**Exercise requirements:**
If a line below contains the string "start", copy it out.

**Information supplied:**
"""

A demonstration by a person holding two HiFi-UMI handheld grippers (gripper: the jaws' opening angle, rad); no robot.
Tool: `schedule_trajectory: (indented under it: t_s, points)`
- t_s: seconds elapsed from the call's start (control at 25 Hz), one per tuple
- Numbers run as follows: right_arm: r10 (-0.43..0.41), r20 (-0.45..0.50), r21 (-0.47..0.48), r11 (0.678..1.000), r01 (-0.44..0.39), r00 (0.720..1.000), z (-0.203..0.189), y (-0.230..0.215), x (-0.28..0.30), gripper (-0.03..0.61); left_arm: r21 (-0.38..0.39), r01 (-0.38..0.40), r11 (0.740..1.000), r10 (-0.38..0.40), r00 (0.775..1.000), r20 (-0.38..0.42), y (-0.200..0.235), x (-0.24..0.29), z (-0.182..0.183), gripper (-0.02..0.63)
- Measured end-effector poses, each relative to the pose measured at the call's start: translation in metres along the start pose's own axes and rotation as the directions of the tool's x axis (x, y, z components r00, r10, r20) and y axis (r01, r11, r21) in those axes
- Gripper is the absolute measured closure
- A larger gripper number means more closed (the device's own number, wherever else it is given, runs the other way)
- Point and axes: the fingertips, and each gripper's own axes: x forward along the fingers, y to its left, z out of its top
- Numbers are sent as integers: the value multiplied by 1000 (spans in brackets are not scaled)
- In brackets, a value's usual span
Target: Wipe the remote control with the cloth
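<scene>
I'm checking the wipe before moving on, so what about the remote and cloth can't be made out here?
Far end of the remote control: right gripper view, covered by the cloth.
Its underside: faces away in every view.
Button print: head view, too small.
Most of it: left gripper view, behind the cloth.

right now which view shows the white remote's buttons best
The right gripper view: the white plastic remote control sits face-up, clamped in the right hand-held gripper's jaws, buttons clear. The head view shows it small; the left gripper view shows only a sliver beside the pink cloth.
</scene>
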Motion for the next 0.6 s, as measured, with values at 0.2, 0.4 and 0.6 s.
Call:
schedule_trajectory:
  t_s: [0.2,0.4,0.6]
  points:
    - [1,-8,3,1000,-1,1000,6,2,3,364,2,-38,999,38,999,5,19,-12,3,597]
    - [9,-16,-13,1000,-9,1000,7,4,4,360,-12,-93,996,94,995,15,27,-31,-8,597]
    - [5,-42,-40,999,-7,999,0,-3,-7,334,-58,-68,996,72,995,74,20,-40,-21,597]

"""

**Task response:**
- t_s: seconds elapsed from the call's start (control at 25 Hz), one per tuple
- Measured end-effector poses, each relative to the pose measured at the call's start: translation in metres along the start pose's own axes and rotation as the directions of the tool's x axis (x, y, z components r00, r10, r20) and y axis (r01, r11, r21) in those axes

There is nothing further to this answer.